Something of an experiment, Street Art doesn’t feature any dialogue, which is something Millie has always wanted to try: “The feedback on my dialogue has always been good, so as a challenge I decided to take out the dialogue completely from the film. I can’t wait to get started with this next project. I’m hoping it’ll push me, but it’s always rewarding to see something that started out as a very personal story, become something real in front of you, and then something that you can share with others.”
Millie has joined forces in a collaboration with a talented young musician who is composing a musical score as a backdrop: “I am working with an LA composer – he contacted me out of the blue on social media and we clicked immediately, we really saw eye to eye on the film.
“He had seen what we were doing online and asked if I would be interested in him writing some music for the film. As Street Art has no dialogue the music will piece it all together and he is very aware of that. When he sent over some of the music he had composed for the film, it gave me goosebumps!”
Having had an interest in film making from a young age, Lancashire-born Millie, who has won numerous awards since she was 14, began filmmaking while she was still at school: “The first real ‘short’ I made was based on a book we were studying when I was 12,” she recalls.
From there Millie went on to develop her writing and engaged with young film makers and actors throughout the UK, using social media to gather teams together.
Having recently completed work experience shadowing a director on Season Three of TV’s the Mallorca Files, Millie is more confident than ever of pursuing a professional career in film making: “I had been to Preston Arts Festival, which had picked up the Snake and the Apple. I love the networking side to the film industry and I asked around for work experience. Someone put me in touch with a director on the Mallorca Files, who contacted me and suggested I fly out there for a couple of days.

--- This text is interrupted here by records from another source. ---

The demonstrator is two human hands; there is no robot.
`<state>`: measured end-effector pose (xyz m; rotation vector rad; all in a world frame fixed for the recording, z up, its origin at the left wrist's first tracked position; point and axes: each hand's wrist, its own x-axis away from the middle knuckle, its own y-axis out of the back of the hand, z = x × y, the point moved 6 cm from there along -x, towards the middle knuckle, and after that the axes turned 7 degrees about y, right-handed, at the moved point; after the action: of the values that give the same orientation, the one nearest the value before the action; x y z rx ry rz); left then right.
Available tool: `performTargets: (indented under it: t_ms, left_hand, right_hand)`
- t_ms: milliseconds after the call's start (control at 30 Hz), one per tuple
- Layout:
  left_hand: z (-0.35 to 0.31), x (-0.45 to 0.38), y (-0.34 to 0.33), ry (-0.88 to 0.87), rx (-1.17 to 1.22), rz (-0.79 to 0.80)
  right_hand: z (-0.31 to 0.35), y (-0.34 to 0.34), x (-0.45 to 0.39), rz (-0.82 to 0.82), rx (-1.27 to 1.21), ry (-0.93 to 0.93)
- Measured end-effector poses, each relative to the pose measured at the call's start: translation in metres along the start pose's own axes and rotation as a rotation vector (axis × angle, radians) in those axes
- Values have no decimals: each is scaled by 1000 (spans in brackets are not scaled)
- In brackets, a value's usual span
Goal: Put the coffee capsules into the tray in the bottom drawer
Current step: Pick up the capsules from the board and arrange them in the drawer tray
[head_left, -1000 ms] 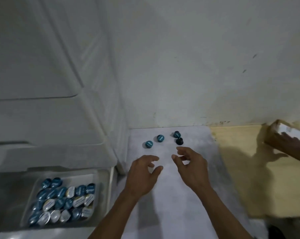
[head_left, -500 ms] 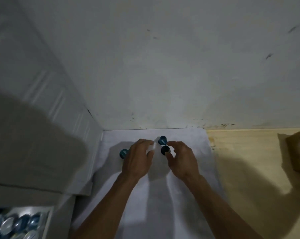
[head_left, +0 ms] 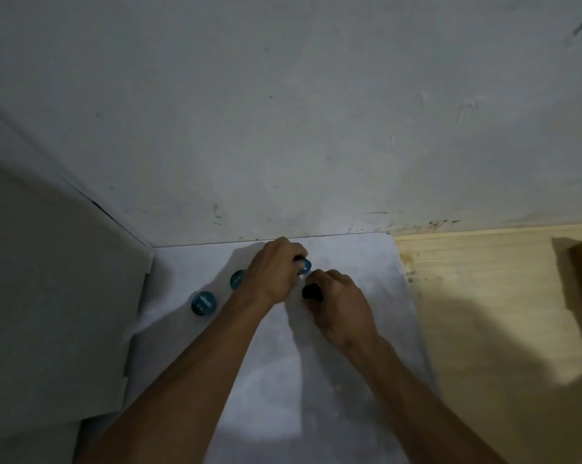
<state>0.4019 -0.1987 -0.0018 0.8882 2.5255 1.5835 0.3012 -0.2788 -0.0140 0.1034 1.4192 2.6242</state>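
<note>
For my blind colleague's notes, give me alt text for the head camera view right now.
Two bare hands reach onto a white mat by the wall: the left hand closes on a teal capsule, the right hand on a black capsule. Two more teal capsules sit left of them.

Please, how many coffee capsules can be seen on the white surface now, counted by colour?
Blue capsules: 3, one lying free, one partly behind the left hand, one at the left hand's fingertips
Black capsules: 1, under the right hand
Total: 4
</note>
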Motion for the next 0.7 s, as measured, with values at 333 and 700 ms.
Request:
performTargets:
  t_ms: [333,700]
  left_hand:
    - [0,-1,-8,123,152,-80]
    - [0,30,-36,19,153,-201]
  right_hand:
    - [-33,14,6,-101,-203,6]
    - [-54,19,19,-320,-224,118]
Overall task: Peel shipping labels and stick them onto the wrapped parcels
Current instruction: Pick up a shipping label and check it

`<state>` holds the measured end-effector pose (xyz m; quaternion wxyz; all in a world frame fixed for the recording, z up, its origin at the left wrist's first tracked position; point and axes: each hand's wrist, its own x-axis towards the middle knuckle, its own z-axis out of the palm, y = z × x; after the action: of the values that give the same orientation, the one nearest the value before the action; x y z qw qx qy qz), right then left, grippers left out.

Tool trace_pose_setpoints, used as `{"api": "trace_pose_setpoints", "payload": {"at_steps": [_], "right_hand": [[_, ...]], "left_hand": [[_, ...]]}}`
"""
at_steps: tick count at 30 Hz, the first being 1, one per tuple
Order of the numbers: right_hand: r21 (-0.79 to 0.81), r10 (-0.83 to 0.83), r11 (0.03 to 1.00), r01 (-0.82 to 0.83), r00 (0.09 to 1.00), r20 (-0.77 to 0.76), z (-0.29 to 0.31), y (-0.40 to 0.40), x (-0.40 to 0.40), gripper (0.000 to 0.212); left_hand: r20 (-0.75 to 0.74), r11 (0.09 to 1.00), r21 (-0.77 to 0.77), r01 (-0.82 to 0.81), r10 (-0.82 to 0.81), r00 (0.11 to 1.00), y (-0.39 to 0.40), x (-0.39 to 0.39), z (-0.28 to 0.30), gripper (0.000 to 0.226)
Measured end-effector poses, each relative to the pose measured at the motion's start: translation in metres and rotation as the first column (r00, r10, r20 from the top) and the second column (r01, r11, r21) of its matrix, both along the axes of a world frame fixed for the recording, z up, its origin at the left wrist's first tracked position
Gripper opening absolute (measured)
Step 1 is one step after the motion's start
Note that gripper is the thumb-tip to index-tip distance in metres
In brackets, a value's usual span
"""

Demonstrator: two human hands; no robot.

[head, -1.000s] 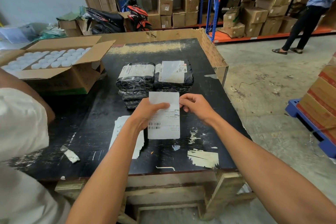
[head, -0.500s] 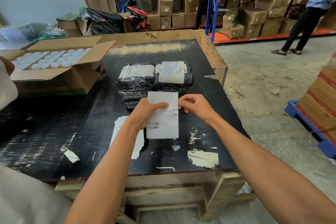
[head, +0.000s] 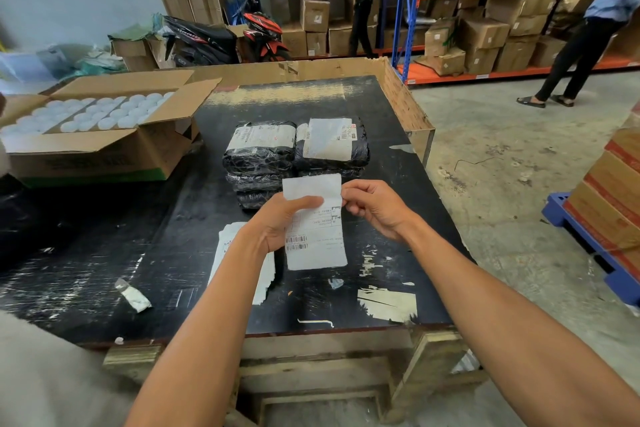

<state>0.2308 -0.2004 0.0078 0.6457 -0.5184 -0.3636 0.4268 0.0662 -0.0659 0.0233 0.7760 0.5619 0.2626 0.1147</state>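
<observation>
I hold a white shipping label (head: 317, 243) upright above the black table (head: 398, 177). My left hand (head: 280, 222) grips its left side with the thumb across the front. My right hand (head: 374, 208) pinches its top right corner, where the upper part is folded back. Behind the label stand two stacks of black wrapped parcels (head: 259, 156); the left top one and the right top one (head: 330, 146) each carry a label. A pile of more labels (head: 225, 246) lies on the table under my left forearm.
An open cardboard box (head: 114, 149) of white caps sits at the table's left. Scraps of backing paper (head: 388, 305) and a crumpled bit (head: 135, 296) lie near the front edge. Shelving with boxes and two people stand behind; a blue pallet (head: 588, 246) with cartons is at right.
The label's top edge has curled back a little further under my right fingers. The pale shape at the far left has dropped out of the way. A person with a box has appeared at the shelves.
</observation>
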Motion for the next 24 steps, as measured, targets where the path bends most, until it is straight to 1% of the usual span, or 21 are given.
{"api": "trace_pose_setpoints", "payload": {"at_steps": [2,4,5,7,10,17,24], "right_hand": [[0.005,-0.004,1.000,0.004,0.999,-0.039,0.000,0.000,0.000,0.017],[0.006,-0.016,1.000,0.017,0.999,-0.034,-0.002,0.000,0.002,0.015],[-0.002,-0.024,1.000,0.024,1.000,-0.004,-0.003,0.000,0.003,0.014],[-0.038,-0.039,0.998,0.043,0.994,0.103,-0.006,0.000,0.006,0.010],[-0.072,-0.061,0.994,0.078,0.974,0.217,-0.008,0.001,0.007,0.010],[-0.068,-0.076,0.993,0.101,0.948,0.309,-0.008,0.003,0.005,0.009],[-0.102,-0.072,0.988,0.118,0.925,0.373,-0.009,0.005,0.006,0.010]], "left_hand": [[-0.001,1.000,0.001,0.001,-0.001,1.000,0.001,0.000,0.000,0.026],[-0.004,0.999,0.027,-0.020,0.020,1.000,0.004,0.001,-0.001,0.029],[-0.009,0.998,0.044,-0.038,0.039,0.999,0.006,0.002,-0.002,0.032],[-0.019,0.993,0.088,-0.078,0.080,0.997,0.010,0.002,-0.003,0.038],[-0.040,0.981,0.159,-0.115,0.123,0.992,0.013,0.003,-0.004,0.039],[-0.074,0.956,0.263,-0.133,0.157,0.985,0.013,0.004,0.000,0.033],[-0.096,0.950,0.284,-0.132,0.165,0.982,0.013,0.004,0.001,0.028]]}}
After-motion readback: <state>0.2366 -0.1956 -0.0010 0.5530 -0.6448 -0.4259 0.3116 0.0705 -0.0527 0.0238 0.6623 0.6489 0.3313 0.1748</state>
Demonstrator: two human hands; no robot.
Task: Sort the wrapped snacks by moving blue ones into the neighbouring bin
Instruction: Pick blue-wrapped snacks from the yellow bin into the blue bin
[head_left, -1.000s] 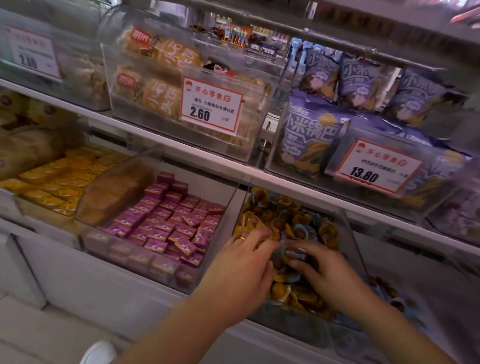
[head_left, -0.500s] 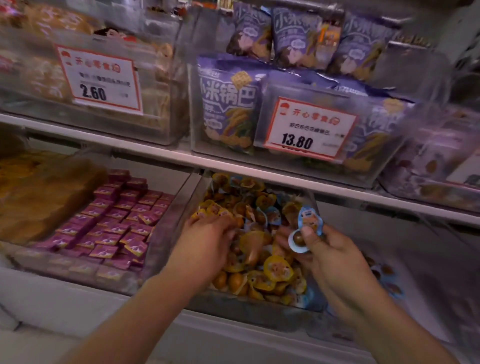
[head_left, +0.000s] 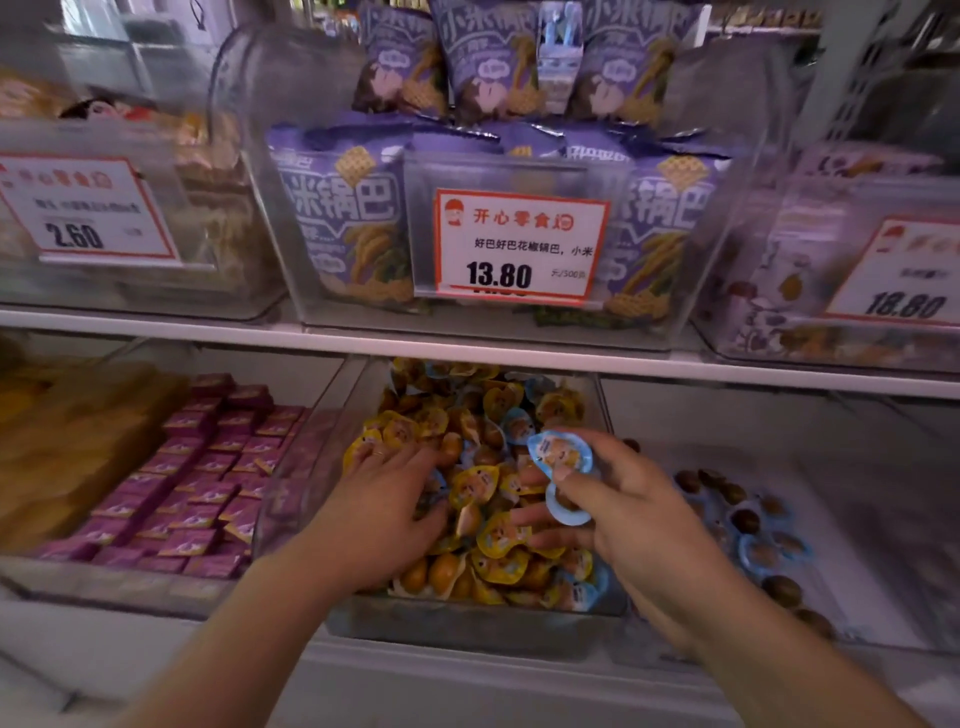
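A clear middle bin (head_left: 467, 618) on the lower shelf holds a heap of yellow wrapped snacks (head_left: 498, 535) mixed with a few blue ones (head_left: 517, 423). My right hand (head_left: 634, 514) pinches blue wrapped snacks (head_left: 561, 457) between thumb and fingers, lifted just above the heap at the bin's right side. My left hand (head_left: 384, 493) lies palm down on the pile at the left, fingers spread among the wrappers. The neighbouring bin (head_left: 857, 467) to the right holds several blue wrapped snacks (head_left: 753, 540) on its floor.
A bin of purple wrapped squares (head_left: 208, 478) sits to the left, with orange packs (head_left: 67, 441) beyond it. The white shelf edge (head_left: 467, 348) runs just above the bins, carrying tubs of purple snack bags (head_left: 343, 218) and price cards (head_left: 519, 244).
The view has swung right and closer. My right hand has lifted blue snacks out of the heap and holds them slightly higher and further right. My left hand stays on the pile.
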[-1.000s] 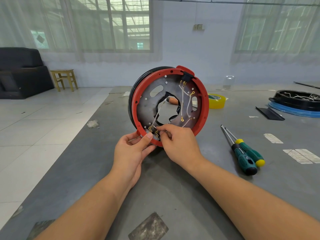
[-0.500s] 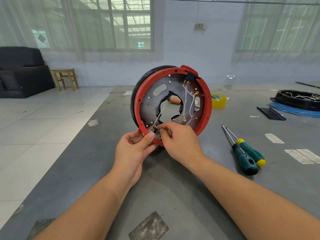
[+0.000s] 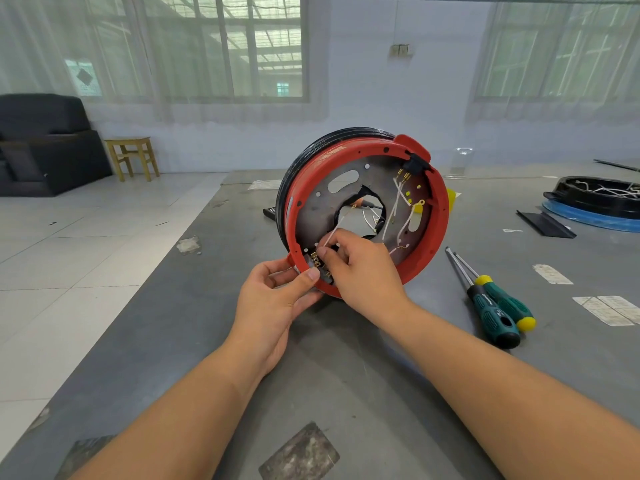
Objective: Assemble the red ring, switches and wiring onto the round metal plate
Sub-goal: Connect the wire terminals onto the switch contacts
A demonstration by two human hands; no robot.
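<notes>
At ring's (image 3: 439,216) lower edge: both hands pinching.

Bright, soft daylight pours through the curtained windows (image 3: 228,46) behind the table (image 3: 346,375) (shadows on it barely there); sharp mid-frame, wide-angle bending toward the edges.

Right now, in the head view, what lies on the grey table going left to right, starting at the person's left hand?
left hand → right hand on the wiring inside the red ring → two green-handled screwdrivers → white paper labels.
</notes>
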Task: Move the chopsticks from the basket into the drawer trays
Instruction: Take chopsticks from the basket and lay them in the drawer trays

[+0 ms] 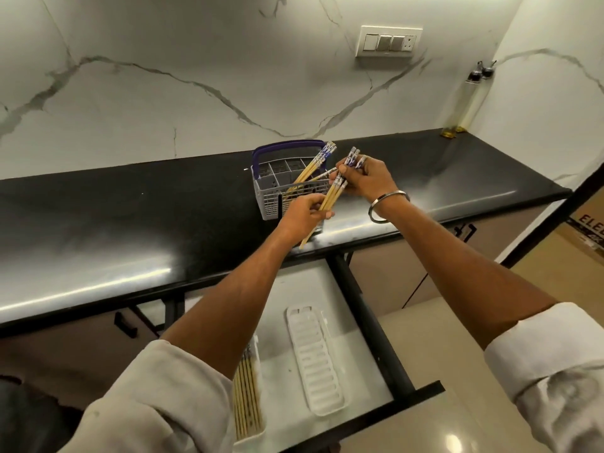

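Observation:
A grey cutlery basket [270, 194] with a purple handle stands on the black countertop, with several chopsticks [314, 166] leaning in it. My left hand [302, 215] grips the lower part of a bundle of chopsticks [332, 196] in front of the basket. My right hand [364, 179] pinches the patterned upper ends of that bundle. Below, the open white drawer [294, 289] holds two trays. The left tray [260, 361] has several chopsticks [246, 400] lying in it. The right tray [315, 358] has nothing in it.
The black countertop [130, 230] runs left to right under a marble wall. Two oil bottles [464, 103] stand in the far right corner. The drawer's black frame [362, 308] runs along its right side. A cardboard box [588, 237] sits at the right edge.

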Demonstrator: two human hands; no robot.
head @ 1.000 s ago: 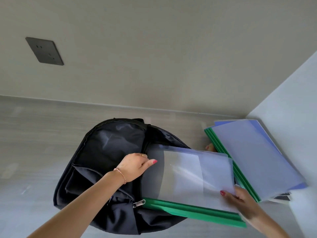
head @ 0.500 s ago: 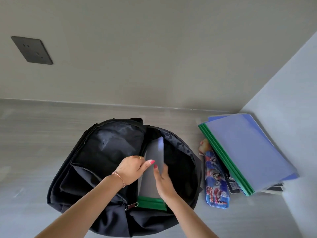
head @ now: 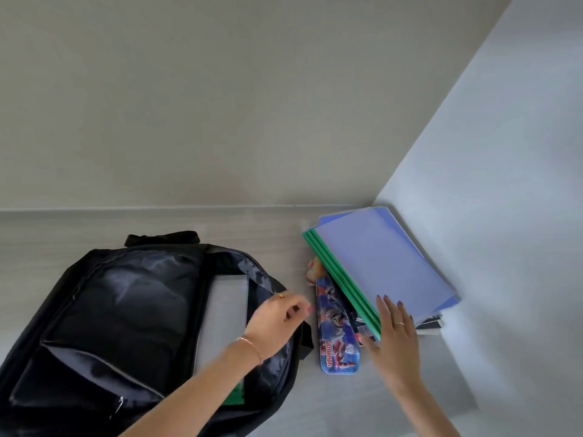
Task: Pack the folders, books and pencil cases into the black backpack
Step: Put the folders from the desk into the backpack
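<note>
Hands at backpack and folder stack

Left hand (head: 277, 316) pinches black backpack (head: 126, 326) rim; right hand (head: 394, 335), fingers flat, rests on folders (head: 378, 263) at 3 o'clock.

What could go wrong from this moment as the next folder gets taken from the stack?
The right hand rests flat on the folder stack, which lies partly over the blue pencil case; sliding the top folder out could drag the ones beneath or knock the case aside.

The left hand pinches the edge of the backpack opening; if that grip slips, the flap may fall over the folder inside and block the next one.
</note>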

“I shadowed him and ended up staying for three days – which was an amazing experience in terms of learning exactly how the professionals work.
“It was extremely useful seeing all the different elements of shooting the scenes and how different they look on screen – it really sets the bar high.
“It was also good to understand set etiquette and the way people treat each other. It’s all very friendly and there’s a genuine buzz around the filming.”
At 18, Millie is optimistic about the future. “I’m trying to get to as many film festivals as possible and grow my portfolio as much as I can. Experiences like New York are exciting but they’re also reassuring. It was a good point in my film-making journey where I was able to stop and think, ‘Just keep on doing what you’re doing.’ I hope Street Art can be another point in that journey.
“The quote from Steven Spielberg about following your dreams, is very special to me. He said, ‘Be ready to hear what whispers in your ear. It very rarely shouts. And if you can listen to the whisper … and it’s something you think you want to do for the rest of your life, then that is going to be what you do.’ I love that quote and I find it really inspires me to keep doing what I love doing most!”